René Voivel était commerçant. Il gérait une petite entreprise de marbrerie funéraire, à Thiais. Il était porté disparu depuis le 2 octobre. Un mardi. Le matin, il était allé à la banque régler ses affaires courantes, et l’après-midi, il avait annoncé à ses enfants qu’il partait faire un tour. Depuis cette date, on n’avait aucune nouvelle de lui. Comme dans le cas précédent, des recherches avaient été effectuées auprès des hôpitaux, sans aboutir. Le dossier indiquait que René Voivel était atteint de boiterie à la suite d’un accident de voiture. Le plateau tibial était raccourci sur un centimètre.
— On dirait que ça colle, pour l’un et pour l’autre… murmura Salarnier. Il va falloir prendre contact avec la famille. Il faut récupérer la chaussure, celle qu’on a retrouvée dans les taillis. Tu vas te charger de ça. Moi, je vais appeler à leur domicile…
— Ce soir ?
— Non, c’est déjà assez sinistre comme ça. On va pas débarquer chez ces gens la nuit pour remuer le couteau dans la plaie, alors qu’on n’est pas sûrs du coup. Ça se fait pas, des trucs pareils…
Salarnier se passa la main sur le visage, bâilla et posa sur le bureau les photos de Voivel et de Portenoy. Deux pères tranquilles, apparemment. Portenoy était âgé d’une cinquantaine d’années, ses tempes grisonnaient. Voivel avait un visage plus joufflu, un teint sanguin.

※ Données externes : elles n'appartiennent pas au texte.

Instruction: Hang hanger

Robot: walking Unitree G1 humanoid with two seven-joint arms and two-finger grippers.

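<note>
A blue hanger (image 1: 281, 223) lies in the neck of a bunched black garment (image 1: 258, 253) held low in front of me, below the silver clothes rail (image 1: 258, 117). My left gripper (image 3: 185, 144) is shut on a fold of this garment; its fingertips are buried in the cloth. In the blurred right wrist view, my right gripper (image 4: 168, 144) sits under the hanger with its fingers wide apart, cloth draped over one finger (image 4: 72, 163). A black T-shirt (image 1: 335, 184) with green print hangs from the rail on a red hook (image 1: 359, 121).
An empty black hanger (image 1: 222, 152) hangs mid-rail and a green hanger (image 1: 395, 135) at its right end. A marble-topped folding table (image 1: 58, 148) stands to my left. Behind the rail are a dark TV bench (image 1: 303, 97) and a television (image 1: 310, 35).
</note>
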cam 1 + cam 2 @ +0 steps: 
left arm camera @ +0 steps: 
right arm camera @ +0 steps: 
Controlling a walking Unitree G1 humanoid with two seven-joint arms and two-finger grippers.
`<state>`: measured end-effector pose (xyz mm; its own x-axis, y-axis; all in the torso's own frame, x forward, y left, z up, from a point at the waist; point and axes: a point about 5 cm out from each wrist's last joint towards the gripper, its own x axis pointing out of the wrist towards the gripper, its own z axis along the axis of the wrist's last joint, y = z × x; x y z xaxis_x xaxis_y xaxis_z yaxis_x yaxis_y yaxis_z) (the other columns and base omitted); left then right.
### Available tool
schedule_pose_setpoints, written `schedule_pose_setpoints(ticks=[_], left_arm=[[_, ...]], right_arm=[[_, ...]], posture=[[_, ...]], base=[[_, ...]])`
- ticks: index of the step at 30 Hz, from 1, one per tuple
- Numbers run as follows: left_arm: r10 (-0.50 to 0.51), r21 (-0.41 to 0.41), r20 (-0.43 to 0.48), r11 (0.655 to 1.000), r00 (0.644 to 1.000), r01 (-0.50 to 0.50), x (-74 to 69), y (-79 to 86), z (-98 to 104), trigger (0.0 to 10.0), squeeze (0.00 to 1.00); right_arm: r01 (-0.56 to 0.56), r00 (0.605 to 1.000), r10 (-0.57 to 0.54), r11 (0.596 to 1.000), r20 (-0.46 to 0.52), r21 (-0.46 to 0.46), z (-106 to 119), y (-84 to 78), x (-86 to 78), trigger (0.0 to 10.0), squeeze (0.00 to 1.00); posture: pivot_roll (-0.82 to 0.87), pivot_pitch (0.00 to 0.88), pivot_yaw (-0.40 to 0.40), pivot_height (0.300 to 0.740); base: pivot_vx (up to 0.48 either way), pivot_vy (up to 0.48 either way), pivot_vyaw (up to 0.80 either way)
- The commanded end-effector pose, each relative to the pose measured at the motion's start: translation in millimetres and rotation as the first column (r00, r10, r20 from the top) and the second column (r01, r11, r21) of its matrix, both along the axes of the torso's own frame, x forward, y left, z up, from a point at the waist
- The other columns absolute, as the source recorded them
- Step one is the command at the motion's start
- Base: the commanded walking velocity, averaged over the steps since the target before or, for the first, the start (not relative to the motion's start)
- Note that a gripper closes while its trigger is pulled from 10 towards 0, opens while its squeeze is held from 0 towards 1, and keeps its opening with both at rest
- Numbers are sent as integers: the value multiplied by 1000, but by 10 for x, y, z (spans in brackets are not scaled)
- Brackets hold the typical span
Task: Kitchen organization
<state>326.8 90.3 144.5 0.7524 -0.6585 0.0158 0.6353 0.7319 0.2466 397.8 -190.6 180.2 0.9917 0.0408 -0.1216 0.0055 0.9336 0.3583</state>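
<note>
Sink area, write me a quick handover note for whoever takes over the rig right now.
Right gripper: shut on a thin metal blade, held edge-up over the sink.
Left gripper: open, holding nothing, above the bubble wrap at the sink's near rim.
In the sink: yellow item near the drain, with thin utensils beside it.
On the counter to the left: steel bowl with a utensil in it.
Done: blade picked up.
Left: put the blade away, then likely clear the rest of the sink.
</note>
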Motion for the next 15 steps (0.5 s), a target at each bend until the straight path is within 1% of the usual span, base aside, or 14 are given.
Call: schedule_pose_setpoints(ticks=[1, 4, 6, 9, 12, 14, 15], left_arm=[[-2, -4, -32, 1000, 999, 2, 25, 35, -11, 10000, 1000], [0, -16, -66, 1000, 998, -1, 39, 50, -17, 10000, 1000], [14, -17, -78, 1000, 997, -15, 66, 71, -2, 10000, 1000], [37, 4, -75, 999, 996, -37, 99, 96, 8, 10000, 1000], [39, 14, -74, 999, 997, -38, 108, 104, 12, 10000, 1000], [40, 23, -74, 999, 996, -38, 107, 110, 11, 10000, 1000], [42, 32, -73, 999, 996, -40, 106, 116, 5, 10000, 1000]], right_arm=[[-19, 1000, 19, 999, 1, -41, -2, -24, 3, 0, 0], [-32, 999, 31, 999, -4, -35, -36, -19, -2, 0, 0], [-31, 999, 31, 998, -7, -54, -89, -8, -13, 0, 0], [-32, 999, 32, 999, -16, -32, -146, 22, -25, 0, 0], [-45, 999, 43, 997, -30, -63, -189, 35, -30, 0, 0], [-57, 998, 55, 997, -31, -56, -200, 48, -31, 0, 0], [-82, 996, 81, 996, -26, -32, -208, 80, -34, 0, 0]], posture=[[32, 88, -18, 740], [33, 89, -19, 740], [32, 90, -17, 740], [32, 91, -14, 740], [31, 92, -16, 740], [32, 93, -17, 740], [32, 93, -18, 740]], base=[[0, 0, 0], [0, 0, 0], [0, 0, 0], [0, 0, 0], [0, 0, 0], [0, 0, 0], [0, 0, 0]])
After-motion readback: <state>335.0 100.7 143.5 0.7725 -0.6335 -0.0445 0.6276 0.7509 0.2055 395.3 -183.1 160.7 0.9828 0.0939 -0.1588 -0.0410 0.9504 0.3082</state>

— Des gens sans histoire… dit Rital.
— Sans histoires, ou sans histoire, murmura Salarnier, avec un S ou sans S. Qu’est-ce que c’est l’histoire de la vie d’un ostréiculteur, celle de la vie d’un marbrier…
Rital fronça les sourcils. Salarnier rangeait les photos.
— Et pour l’autre, le cadavre de la forêt de Sénart ?
— C’est plus compliqué, répondit Rital. En cas de disparition, les familles signalent automatiquement une anomalie apparente, je sais pas, moi, des cornes sur le front, une troisième jambe, un œil derrière la tête, mais ils pensent rarement à mentionner les soins dentaires, les prothèses, les bridges, les couronnes. Faut les comprendre : quand on en est à se soucier de ce genre de détail, c’est que ça sent le roussi !
— Alors, qu’est-ce que tu proposes ?
— Rien. En principe, il faudrait prendre contact avec les vingt familles et leur demander si leur disparu portait un bridge entre deux molaires, à gauche ?
Salarnier hocha la tête. Oui, en principe, il fallait faire ça. Rouvrir de vieilles plaies, et ensuite dire aux gens : excusez-nous, c’était une erreur, ou pire : ne vous tracassez plus, votre disparu, on l’a retrouvé : il est mort…
— Fais voir la liste, avec les vingt noms. Salarnier lut la liste dactylographiée d’une main malhabile. Dargaud Antoine, épicier à Montrouge, disparu le 8/9, Alphonsy Julien, employé SNCF, disparu le 5/8, Pluvinage Robert, bijoutier, disparu le 14/7, Balembert Paul, disparu le 2/10, instituteur, Hrouda Patrick, sans profession, disparu le 18/6, Fadat Michel, pasteur (!) disparu le 30/4, Mesclin Jean-Louis, fonctionnaire à la ville de Paris, disparu le 4/9…
— Bien, conclut Salarnier, demain, il fera jour, on a toutes les chances de bousiller le petit espoir d’une Mme Dargaud, ou d’une Mme Balembert pour lui annoncer la mort de son mari…
— Hé hé, ricana Rital, une dame, une dame, c’est vite dit, il y a peut-être des pédés, là-dedans !
— Qu’est-ce que ça change, Rital ?
— Bah, ça change que…
Rital avait rougi. Il se mit à tripoter nerveusement la petite croix qu’il portait autour du cou.
— T’es un drôle de catholique, toi Rital, dit Salarnier, tu gobes les discours du Pape, mais tu aimes bien farfouiller dans les recoins cradingues… Moi, au moins, je crois en rien.
Ils se séparèrent sur ces mots. Rital était vexé. Salarnier s’en voulut d’avoir pris un plaisir certain à coincer l’inspecteur, à lui mettre le nez dans la fange de ses petits travers.